On Tue, Jul 23, 2019 at 07:48:49PM +0200, Evgeny Kolesnikov wrote:
> On 23/07/2019 03:56, Andrew Lunn wrote:
> >On Mon, Jul 22, 2019 at 09:53:00PM +0200, Evgeny Kolesnikov wrote:
> >>
> >>The difference between uart-poweroff and qnap-poweroff is small, but 
> >>important:
> >>uart-poweroff is able to send to an MCU a command of arbitrary length, and 
> >>the command
> >>itself is defined in a DTS file for a specific device/board, thus making 
> >>this driver
> >>applicable to wider range of devices.
> >
> >There is a lot of replicated code here, and in the original
> >qnap-poweroff.c driver. Please consolidate it by extending the current
> >driver.
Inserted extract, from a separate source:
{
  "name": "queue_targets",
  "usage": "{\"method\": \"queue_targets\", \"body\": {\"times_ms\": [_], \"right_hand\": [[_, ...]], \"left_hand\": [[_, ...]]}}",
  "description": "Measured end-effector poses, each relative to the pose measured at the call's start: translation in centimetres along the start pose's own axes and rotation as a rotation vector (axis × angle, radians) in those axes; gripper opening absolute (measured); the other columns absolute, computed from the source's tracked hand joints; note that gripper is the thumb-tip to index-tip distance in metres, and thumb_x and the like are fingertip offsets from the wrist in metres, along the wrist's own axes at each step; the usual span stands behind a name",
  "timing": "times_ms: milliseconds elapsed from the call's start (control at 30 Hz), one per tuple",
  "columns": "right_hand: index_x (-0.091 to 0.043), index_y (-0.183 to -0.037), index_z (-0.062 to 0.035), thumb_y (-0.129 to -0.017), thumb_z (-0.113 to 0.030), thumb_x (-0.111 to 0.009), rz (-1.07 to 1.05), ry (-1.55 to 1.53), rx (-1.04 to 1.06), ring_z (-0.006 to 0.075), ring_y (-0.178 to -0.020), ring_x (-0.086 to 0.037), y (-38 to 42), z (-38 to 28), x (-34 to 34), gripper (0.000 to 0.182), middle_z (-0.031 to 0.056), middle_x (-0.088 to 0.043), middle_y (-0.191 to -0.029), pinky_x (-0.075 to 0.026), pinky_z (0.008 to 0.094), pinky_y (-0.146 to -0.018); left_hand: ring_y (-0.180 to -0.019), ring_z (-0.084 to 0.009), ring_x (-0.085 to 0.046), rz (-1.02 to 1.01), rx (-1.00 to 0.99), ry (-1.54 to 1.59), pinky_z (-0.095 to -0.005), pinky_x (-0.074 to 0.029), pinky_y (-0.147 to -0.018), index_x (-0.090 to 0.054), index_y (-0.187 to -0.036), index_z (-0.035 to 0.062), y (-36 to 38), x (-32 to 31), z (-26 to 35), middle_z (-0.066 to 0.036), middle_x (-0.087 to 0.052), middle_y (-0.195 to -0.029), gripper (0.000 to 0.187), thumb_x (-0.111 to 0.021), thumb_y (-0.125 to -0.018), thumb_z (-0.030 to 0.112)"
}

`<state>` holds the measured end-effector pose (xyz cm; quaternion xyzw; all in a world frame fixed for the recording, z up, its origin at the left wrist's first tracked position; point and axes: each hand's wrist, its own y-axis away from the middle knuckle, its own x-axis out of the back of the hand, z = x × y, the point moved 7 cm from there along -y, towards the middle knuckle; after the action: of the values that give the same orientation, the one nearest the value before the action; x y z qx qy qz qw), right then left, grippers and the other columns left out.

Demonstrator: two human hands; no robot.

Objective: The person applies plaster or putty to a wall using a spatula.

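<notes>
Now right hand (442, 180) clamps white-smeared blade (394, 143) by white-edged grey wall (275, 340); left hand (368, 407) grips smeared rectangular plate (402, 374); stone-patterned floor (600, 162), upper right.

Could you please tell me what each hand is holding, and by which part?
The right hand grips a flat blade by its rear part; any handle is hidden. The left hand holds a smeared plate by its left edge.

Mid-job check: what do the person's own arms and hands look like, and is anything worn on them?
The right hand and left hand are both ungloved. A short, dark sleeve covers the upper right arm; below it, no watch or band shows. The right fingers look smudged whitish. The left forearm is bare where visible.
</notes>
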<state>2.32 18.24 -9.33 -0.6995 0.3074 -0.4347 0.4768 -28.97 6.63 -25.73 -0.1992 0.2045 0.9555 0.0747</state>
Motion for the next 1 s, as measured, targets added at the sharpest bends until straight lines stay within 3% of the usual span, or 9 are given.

It should be easy to add a new compatible string, and turn
> >power_off_cfg.cmd into an array.
> 
> Hi, Andrew.
> 
> I've considered extending qnap driver, but I have some doubts about this
> approach.
> 
> First of all there is only a poweroff counterpart. As there is no
> qnap-restart driver, what should I do with uart-restart? Is it OK to have
> xxx-restart-poweroff driver (never saw anything like that)?

Hi Evgeny

There are a few options. You can refactor all the code into a library
and small drivers which wrap around the library. Or you can make the
driver handle both, using the compatible string to determine which it
should do.
 
> While I can add cmd as a parameter to qnap driver (having it converted
> into an array) it should be optional as original qnap relies on two
> hardcoded values for its devices.

That is not what i meant. You can make the current code more generic
by changing the single byte in power_off_cfg to an array. DT should
describe the hardware, not bytes you poke into registers. So it is
perfectly valid to have the bytes hard coded in the driver.